**What this task involves:** From the first line to the last, transcribe the data exactly.

#####

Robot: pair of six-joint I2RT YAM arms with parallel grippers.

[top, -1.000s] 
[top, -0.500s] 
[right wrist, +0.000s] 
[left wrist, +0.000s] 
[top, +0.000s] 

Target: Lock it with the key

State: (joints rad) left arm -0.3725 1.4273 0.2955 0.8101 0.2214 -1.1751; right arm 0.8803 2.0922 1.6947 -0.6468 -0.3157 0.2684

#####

**Result of this task:**
Robot: pair of six-joint I2RT YAM arms with parallel grippers.

[top, -1.000s] 
[top, -0.500s] 
[right wrist, +0.000s] 
[left wrist, +0.000s] 
[top, +0.000s] 

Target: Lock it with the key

State: (joints rad) left arm -0.3725 1.4273 0.2955 0.8101 0.2214 -1.1751; right arm 0.8803 2.0922 1.6947 -0.6468 -0.3157 0.2684

The answer stands, and there is nothing more to add.